→ **Task**:
Starting at the first line of the data, print each line verbatim up to and including the line bearing "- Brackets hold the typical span", omitting pictures.

→ **Stored dataset items**:
BEGIN

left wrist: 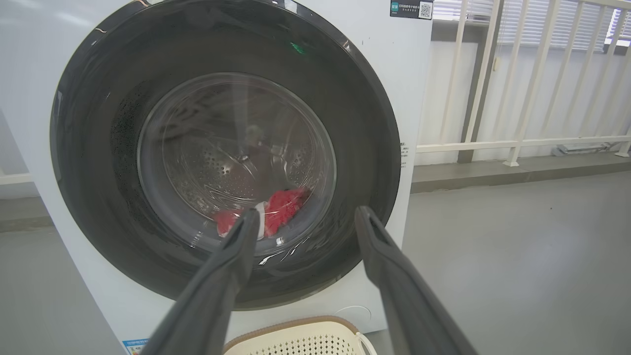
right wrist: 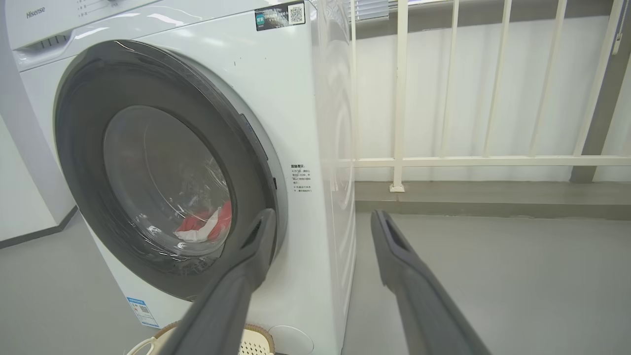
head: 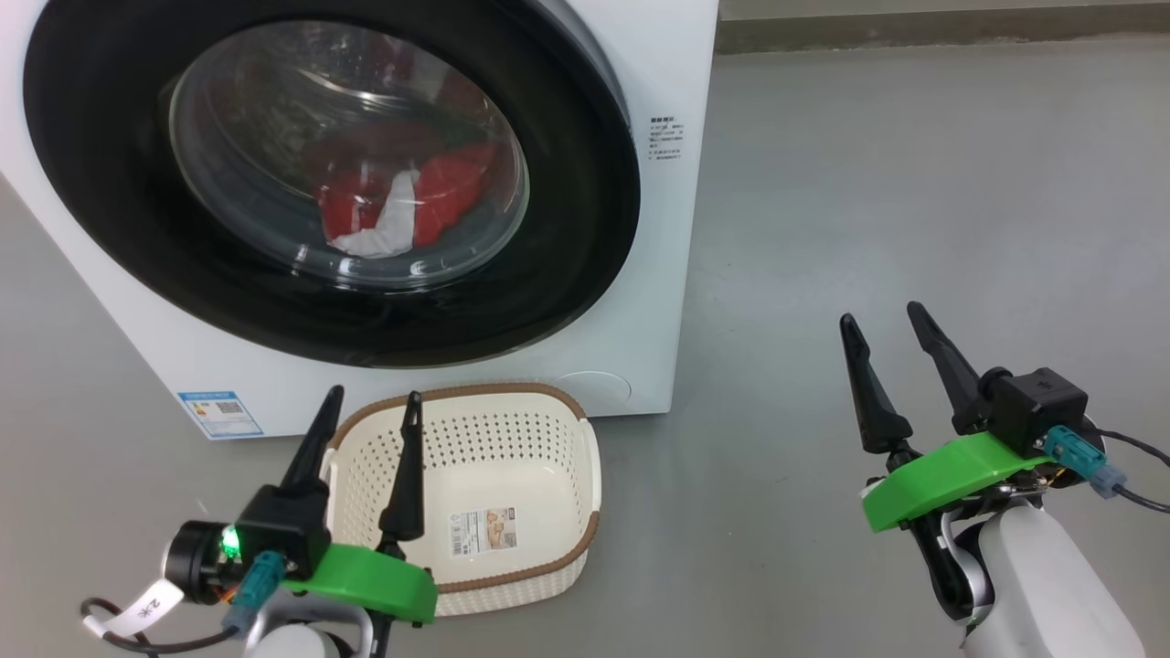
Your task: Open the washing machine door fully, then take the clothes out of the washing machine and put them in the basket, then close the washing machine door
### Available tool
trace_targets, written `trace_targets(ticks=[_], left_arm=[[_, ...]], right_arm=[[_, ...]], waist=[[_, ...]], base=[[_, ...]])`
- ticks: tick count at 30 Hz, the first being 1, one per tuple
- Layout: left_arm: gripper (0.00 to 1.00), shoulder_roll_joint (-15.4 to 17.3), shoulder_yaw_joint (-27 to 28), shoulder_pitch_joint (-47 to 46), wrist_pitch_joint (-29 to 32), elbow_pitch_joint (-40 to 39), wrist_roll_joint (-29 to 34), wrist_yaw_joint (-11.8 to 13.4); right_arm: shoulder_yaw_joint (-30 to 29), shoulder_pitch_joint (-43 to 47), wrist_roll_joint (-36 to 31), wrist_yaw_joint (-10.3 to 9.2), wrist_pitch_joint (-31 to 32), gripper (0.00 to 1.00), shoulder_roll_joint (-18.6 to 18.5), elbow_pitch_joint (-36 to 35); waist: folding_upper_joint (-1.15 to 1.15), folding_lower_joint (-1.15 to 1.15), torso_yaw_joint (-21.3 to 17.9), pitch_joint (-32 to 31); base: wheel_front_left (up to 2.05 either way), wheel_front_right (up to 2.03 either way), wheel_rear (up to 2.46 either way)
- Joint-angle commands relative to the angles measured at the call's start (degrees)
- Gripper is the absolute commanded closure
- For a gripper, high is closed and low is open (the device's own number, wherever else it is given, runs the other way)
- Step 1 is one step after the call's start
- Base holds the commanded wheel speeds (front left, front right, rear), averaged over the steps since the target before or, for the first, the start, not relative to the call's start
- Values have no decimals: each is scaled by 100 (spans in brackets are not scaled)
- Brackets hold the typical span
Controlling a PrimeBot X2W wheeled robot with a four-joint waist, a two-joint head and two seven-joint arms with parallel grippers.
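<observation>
Left end effector (head: 375, 393) and right end effector (head: 881, 313) stand open, empty; we judge the shut washing machine door (head: 334, 169), once swung, could strike the nearby basket (head: 521, 448).

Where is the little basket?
In the head view the basket sits on the floor in front of the washing machine, by the left gripper.

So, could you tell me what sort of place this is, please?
Probably a laundry corner, perhaps a balcony: a white washing machine on a grey floor, a basket before it, a white railing beside it.
</observation>
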Motion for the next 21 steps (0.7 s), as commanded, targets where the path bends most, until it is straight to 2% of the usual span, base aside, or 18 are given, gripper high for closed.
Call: trace_targets(ticks=[1, 21], left_arm=[[0, 34, 200, -311, -102, -203, 290, 86], [0, 28, 281, -264, -106, -153, 172, 143]], right_arm=[[156, -262, -238, 3, -89, 0, 34, -72], [186, -246, -245, 3, -93, 0, 35, 71]], waist=[[0, 0, 5, -5], [0, 0, 5, -5]], base=[[0, 0, 0], [0, 0, 0]])
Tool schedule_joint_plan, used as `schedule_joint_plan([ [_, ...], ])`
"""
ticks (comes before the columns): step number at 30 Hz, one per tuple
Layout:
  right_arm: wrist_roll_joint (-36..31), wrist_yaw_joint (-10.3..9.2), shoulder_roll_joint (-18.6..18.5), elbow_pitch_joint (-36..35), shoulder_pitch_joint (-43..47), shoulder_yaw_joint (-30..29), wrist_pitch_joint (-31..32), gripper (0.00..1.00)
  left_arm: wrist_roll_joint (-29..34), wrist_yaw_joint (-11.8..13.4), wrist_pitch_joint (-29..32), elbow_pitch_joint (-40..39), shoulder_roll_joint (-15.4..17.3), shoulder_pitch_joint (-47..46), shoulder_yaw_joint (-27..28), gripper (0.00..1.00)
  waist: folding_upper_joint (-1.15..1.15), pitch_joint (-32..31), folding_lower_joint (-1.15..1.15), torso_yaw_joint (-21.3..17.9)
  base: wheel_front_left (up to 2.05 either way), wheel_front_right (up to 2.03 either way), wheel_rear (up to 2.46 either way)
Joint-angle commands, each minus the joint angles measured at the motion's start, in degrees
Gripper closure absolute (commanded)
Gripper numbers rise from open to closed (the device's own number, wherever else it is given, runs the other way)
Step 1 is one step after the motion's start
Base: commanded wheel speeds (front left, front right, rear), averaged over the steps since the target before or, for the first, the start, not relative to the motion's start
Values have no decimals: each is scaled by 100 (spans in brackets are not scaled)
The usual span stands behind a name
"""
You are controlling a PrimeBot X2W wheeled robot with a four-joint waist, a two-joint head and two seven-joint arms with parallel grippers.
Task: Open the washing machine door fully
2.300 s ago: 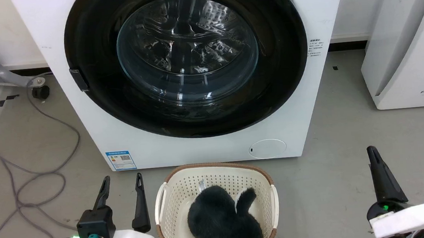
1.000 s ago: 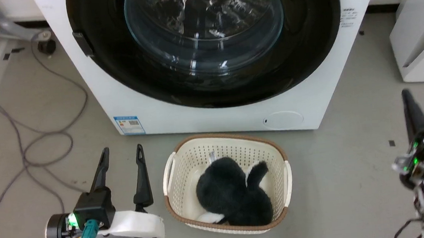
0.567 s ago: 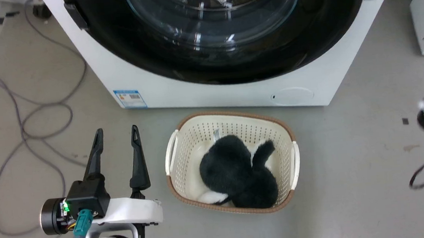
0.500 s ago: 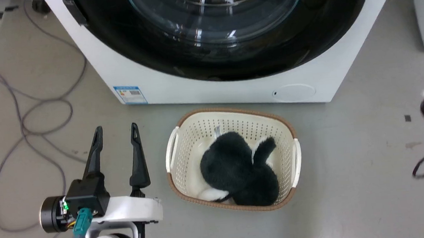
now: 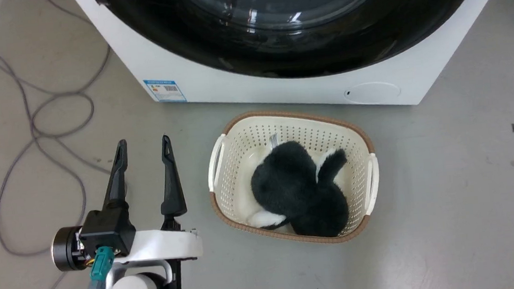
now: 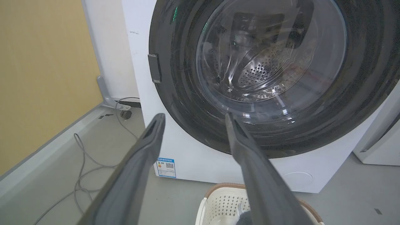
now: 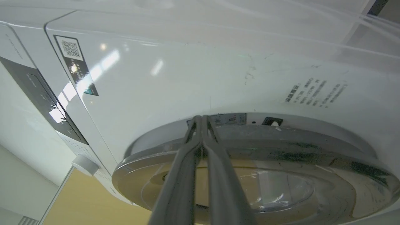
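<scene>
Your right gripper (image 7: 201, 120), fingers together, is the nearer, the rim of the washing machine door (image 7: 281, 165) just beyond its tips; your left gripper (image 5: 143, 143), fingers apart, sits well back.

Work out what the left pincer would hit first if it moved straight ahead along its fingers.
Most likely the washing machine door, low on its black ring beside the glass. The left pincer has a free way to it, though depth is unclear.
</scene>
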Motion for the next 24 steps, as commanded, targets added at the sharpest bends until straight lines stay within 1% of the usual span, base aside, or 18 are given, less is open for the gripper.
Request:
schedule_joint_plan([
  [1, 137, 6, -107, 261, -362, 159, 135, 100, -45, 43, -73, -10, 7, -166, -27, 0, 0, 85, -1, 54, 0, 0, 0],
  [5, 106, 6, -215, 713, -789, 415, 187, 100, -85, 83, -119, -17, 7, -212, -75, 0, 0, 196, -1, 106, 0, 0, 0],
  [9, -9, 6, -203, 970, -1025, 529, 205, 100, -110, 81, -119, -5, 7, -232, -91, 0, 0, 262, -1, 132, 0, 0, 0],
  [12, -94, 6, -195, 1046, -1098, 646, 307, 100, -121, 77, -119, 0, 7, -253, -104, 0, 0, 295, -1, 156, 0, 0, 0],
  [16, -150, 6, -184, 1044, -1060, 852, 736, 100, -132, 86, -119, 23, 7, -275, -97, 0, 0, 293, -1, 191, 0, 0, 0],
  [19, -191, 6, -233, 1039, -960, 914, 851, 100, -133, 96, -119, 40, 7, -267, -79, 0, 0, 247, -1, 198, 0, 0, 0],
  [24, -198, 6, -190, 963, -827, 1030, 1109, 100, -102, 104, -119, 35, 7, -212, -34, 0, 0, 177, -1, 137, 0, 0, 0],
])
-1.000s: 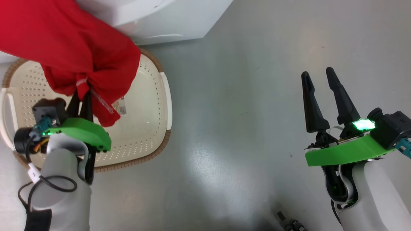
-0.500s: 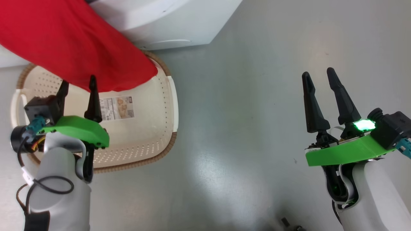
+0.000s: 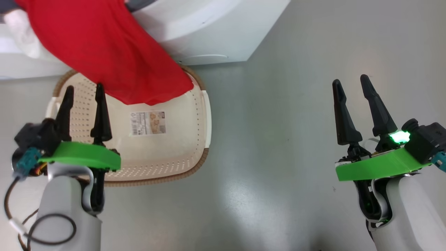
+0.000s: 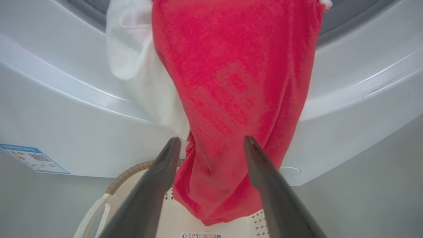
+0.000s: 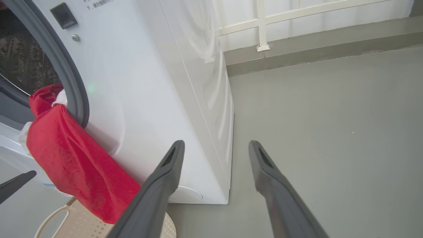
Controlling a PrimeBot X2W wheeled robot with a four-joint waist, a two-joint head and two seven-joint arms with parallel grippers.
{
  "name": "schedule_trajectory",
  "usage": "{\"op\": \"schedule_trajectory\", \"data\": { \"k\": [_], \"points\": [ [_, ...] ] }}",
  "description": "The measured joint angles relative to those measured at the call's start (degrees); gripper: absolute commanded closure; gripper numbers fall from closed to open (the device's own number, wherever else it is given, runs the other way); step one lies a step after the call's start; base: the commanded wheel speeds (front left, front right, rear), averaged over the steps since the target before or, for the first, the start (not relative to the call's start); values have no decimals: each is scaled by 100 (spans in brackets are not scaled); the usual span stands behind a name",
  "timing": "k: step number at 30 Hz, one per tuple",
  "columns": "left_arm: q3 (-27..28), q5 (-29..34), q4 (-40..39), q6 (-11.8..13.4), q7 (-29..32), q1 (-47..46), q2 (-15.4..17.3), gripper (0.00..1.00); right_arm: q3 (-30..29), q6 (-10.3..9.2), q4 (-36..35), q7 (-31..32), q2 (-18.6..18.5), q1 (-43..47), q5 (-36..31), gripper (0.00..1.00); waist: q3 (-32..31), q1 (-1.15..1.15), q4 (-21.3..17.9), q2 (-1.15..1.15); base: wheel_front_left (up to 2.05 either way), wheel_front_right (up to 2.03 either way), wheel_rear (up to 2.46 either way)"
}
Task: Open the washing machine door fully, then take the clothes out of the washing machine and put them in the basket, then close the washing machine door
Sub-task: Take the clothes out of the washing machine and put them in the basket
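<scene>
One white washing machine (image 3: 216, 35) stands just behind the basket (image 3: 181, 153). The red clothes (image 3: 104, 59) hang from its opening as a long strip running down its front, lower end pointing into the basket's far side. Over the basket's left part, the left gripper (image 3: 84, 87) has its fingers spread and empty. Well right of the basket, the right gripper (image 3: 350, 81) is likewise spread and empty.

place: laundry corner | cues: washing machine (image 5: 148, 99), basket (image 3: 181, 150), bare grey floor (image 5: 330, 132) (white railing (image 5: 261, 23) behind)
</scene>
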Motion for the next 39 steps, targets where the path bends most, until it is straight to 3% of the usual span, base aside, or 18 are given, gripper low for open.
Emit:
{"op": "schedule_trajectory", "data": {
  "k": [12,21,34,39],
  "points": [
    [-183,-73,-1262,141,-1,878,2,0,-3,0,32,0,-58,224,-43,0,-240,0,174,0,0,0,0],
    [-437,-109,-2098,472,-1,1599,11,0,-4,0,37,0,-76,312,-43,0,-364,0,191,0,0,0,0],
    [-742,-62,-2319,569,-1,1579,23,0,-2,0,35,0,-92,330,-43,0,-364,0,212,0,0,0,0],
    [-844,44,-2299,491,-1,957,22,0,-2,0,24,0,-91,322,-43,0,-278,0,227,0,0,0,0]
  ]
}}
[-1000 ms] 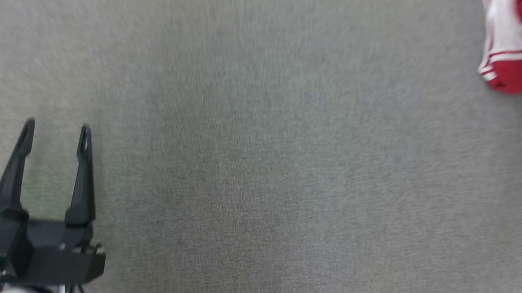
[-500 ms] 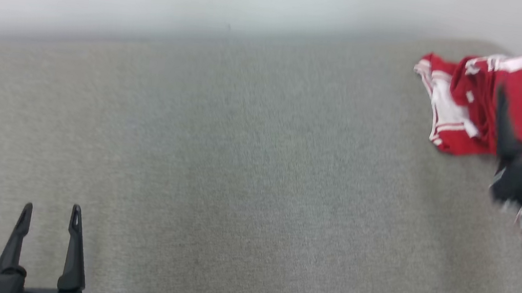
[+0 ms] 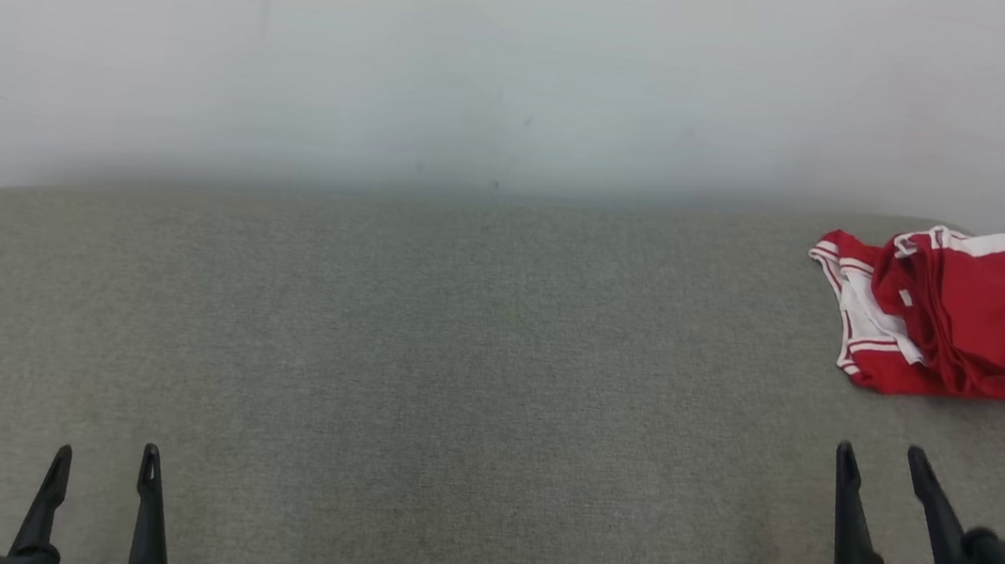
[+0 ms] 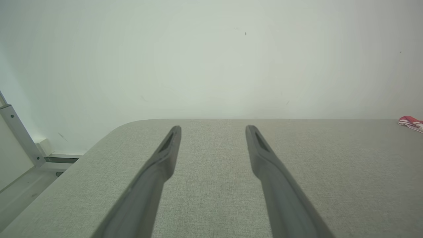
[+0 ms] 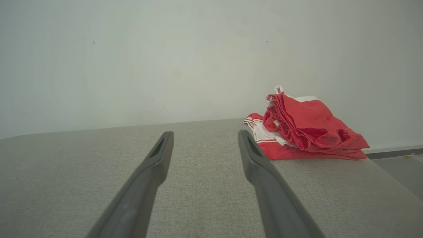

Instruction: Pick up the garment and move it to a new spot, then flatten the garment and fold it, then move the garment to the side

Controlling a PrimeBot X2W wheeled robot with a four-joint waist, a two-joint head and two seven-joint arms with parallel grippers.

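Note:
The garment (image 3: 953, 314) is a crumpled red piece with white trim, lying at the far right corner of the grey table (image 3: 455, 362). It also shows as a heap in the right wrist view (image 5: 307, 130) and as a sliver in the left wrist view (image 4: 411, 122). My right gripper (image 3: 880, 453) is open and empty, a short way in front of the garment, apart from it. My left gripper (image 3: 104, 456) stands open and empty at the lower left, far from the garment.
A white wall (image 3: 490, 63) runs right behind the table's far edge. The table has rounded corners at the far left (image 4: 132, 124). A metal frame (image 4: 19, 135) stands past the table's left side. Floor (image 5: 400, 168) shows beyond the right edge.
The head camera has tilted up, bringing the wall, the garment and the right gripper into the picture. The garment lies as before. Both grippers stay open.

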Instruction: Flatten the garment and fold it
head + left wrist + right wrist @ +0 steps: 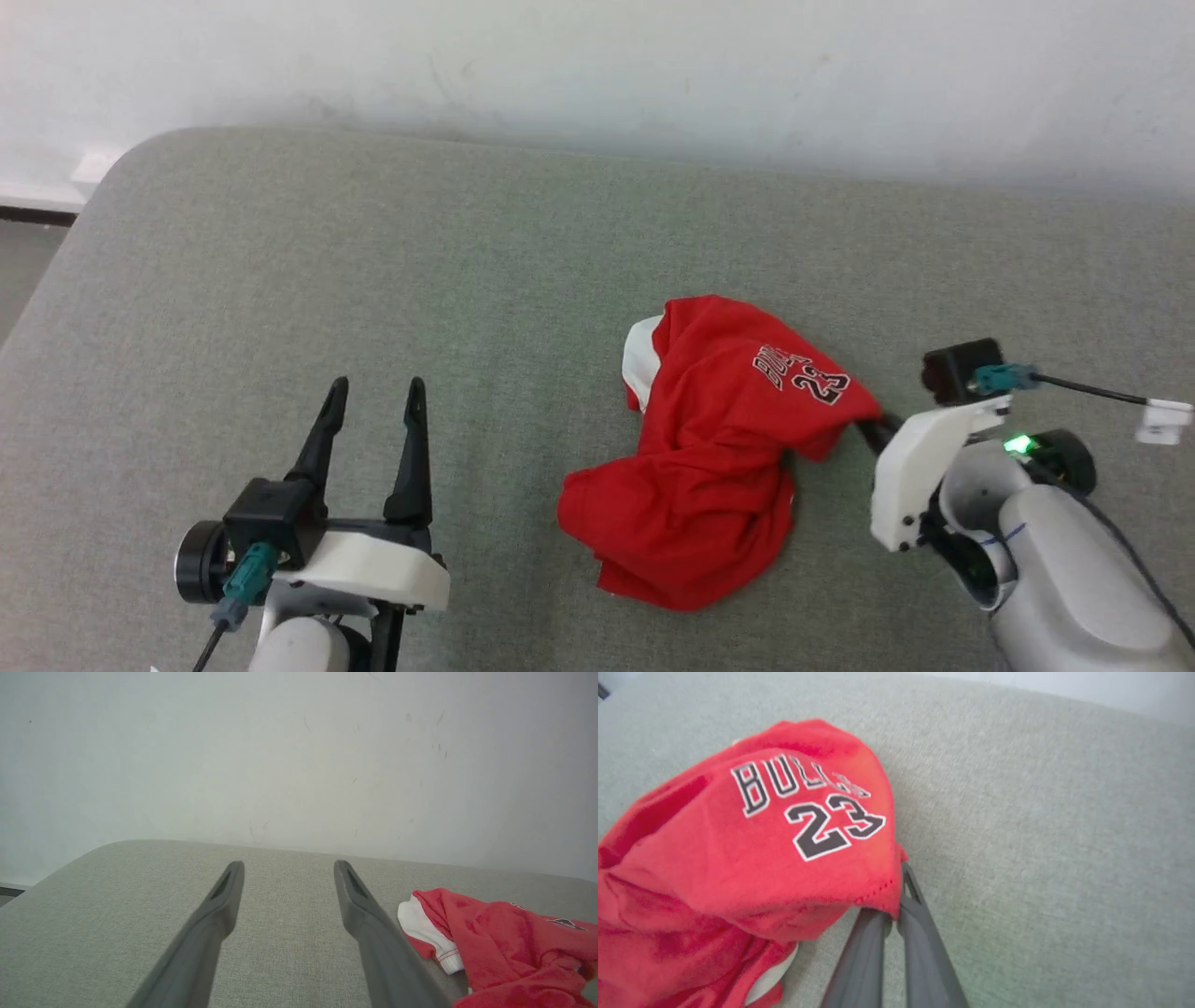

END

→ **Result of this task**:
left wrist: 
right wrist: 
head: 
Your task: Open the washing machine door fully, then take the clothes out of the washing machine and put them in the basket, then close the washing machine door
### Available tool
trace_targets, written `trace_targets(ticks=[_], left_arm=[[_, ...]], right_arm=[[_, ...]], waist=[[_, ...]], base=[[_, ...]])`
- ticks: tick count at 30 Hz, the first being 1, one per tuple
- Layout: left_arm: gripper (0.00 to 1.00), shoulder_roll_joint (-15.4 to 17.3), shoulder_yaw_joint (-27 to 28), shoulder_pitch_joint (-47 to 46), wrist_pitch_joint (-29 to 32), elbow_pitch_joint (-40 to 39), wrist_roll_joint (-29 to 34), wrist_yaw_joint (-11.8 to 13.4); right_arm: shoulder_yaw_joint (-30 to 29), shoulder_pitch_joint (-43 to 47), wrist_roll_joint (-36 to 31), wrist_yaw_joint (-10.3 to 9.2), wrist_pitch_joint (-31 to 32), gripper (0.00 to 1.00), shoulder_roll_joint (-18.6 to 18.5), elbow_pitch_joint (-36 to 35); waist: folding_upper_joint (-1.15 to 1.15), folding_lower_joint (-1.15 to 1.15), torso_yaw_joint (-21.3 to 17.9), pitch_joint (-32 to 31); base: wheel_front_left (up to 2.05 either way), wheel_front_right (up to 2.03 either way), wheel_rear (up to 2.46 either way)
- Joint-angle commands relative to the angles measured at the call's start (degrees)
- Gripper is the absolute commanded closure
- For a gripper, high is closed and low is open (the device's own number, wherever else it is given, runs the other way)
- Step 1 is one step after the call's start
- Base holds the commanded wheel speeds (front left, front right, rear), averaged over the steps since the target before or, for the first, the start, not relative to the call's start
- Values have no decimals: each is scaled by 100 (spans in brackets are not scaled)
- Brackets hold the typical span

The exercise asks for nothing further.